* EXERCISE DETAILS *
Check every line of the material below for "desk". Give the number of lines that have it, and only that.

* RECORDED INFORMATION *
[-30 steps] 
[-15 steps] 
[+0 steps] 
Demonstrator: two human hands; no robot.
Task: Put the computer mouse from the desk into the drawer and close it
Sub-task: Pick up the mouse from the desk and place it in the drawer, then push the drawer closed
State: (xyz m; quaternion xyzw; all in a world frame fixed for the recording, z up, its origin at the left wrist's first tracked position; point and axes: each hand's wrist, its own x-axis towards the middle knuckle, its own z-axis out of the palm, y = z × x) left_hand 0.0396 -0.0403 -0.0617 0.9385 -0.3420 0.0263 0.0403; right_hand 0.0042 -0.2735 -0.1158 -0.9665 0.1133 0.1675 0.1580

* COMPLETED EXERCISE *
2